> _Your instructions_
Would you transcribe all of the data exactly, down to the last character?

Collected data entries
****************
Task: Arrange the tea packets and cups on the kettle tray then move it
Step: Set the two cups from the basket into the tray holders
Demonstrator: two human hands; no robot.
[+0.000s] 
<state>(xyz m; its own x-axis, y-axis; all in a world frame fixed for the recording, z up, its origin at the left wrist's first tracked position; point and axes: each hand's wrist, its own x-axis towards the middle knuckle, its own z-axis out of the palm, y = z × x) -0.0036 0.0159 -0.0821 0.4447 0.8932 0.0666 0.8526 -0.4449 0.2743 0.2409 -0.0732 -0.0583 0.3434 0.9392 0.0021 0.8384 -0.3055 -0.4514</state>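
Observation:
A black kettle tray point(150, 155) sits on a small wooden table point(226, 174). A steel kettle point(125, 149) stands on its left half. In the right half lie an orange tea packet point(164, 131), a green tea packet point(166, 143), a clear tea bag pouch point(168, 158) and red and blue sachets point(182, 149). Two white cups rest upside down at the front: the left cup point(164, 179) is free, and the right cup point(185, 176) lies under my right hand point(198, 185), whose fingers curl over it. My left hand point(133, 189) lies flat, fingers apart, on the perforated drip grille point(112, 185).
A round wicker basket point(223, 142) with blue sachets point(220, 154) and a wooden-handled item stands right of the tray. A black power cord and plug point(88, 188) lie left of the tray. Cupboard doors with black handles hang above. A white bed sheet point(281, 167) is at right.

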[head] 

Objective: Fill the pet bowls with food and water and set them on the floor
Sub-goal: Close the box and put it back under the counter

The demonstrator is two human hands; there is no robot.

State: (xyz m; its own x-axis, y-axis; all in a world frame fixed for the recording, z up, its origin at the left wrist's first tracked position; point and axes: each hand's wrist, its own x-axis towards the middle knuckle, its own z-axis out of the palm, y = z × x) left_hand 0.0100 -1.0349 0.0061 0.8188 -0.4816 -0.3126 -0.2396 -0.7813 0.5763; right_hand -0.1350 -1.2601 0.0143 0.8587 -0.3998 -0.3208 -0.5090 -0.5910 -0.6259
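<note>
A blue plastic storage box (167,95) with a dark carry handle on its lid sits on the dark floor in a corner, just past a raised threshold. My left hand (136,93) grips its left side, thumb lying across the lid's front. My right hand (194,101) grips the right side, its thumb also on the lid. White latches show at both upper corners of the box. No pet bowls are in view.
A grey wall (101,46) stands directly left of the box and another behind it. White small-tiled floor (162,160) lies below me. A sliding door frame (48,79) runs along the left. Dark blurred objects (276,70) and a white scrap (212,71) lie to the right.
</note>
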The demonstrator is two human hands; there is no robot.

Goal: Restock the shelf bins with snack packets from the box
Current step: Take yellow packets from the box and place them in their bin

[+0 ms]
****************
> _The answer_
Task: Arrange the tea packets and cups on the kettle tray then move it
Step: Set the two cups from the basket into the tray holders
Demonstrator: two human hands; no robot.
[+0.000s] 
<state>(xyz m; its own x-axis, y-axis; all in a world frame fixed for the recording, z up, its origin at the left wrist's first tracked position; point and axes: each hand's wrist, its own x-axis towards the middle knuckle, its own z-axis out of the palm, y = z × x) -0.0036 0.0159 -0.0821 0.4447 0.8932 0.0666 0.8526 -0.4449 0.2743 0.2409 -0.0732 -0.0583 0.3434 0.9392 0.0021 0.8384 -0.3055 -0.4514</state>
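Observation:
A black kettle tray point(150, 155) sits on a small wooden table point(226, 174). A steel kettle point(125, 149) stands on its left half. In the right half lie an orange tea packet point(164, 131), a green tea packet point(166, 143), a clear tea bag pouch point(168, 158) and red and blue sachets point(182, 149). Two white cups rest upside down at the front: the left cup point(164, 179) is free, and the right cup point(185, 176) lies under my right hand point(198, 185), whose fingers curl over it. My left hand point(133, 189) lies flat, fingers apart, on the perforated drip grille point(112, 185).
A round wicker basket point(223, 142) with blue sachets point(220, 154) and a wooden-handled item stands right of the tray. A black power cord and plug point(88, 188) lie left of the tray. Cupboard doors with black handles hang above. A white bed sheet point(281, 167) is at right.
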
[head] 

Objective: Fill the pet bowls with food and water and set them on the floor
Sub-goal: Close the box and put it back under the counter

The demonstrator is two human hands; there is no robot.

State: (xyz m; its own x-axis, y-axis; all in a world frame fixed for the recording, z up, its origin at the left wrist's first tracked position; point and axes: each hand's wrist, its own x-axis towards the middle knuckle, its own z-axis out of the palm, y = z × x) left_hand 0.0100 -1.0349 0.0061 0.8188 -0.4816 -0.3126 -0.2396 -0.7813 0.5763; right_hand -0.1350 -1.2601 0.0143 0.8587 -0.3998 -0.3208 -0.5090 -0.5910 -0.6259
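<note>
A blue plastic storage box (167,95) with a dark carry handle on its lid sits on the dark floor in a corner, just past a raised threshold. My left hand (136,93) grips its left side, thumb lying across the lid's front. My right hand (194,101) grips the right side, its thumb also on the lid. White latches show at both upper corners of the box. No pet bowls are in view.
A grey wall (101,46) stands directly left of the box and another behind it. White small-tiled floor (162,160) lies below me. A sliding door frame (48,79) runs along the left. Dark blurred objects (276,70) and a white scrap (212,71) lie to the right.
</note>
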The demonstrator is two human hands; there is no robot.

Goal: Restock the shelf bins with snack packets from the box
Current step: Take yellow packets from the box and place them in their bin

[+0 ms]

Nothing else is part of this answer.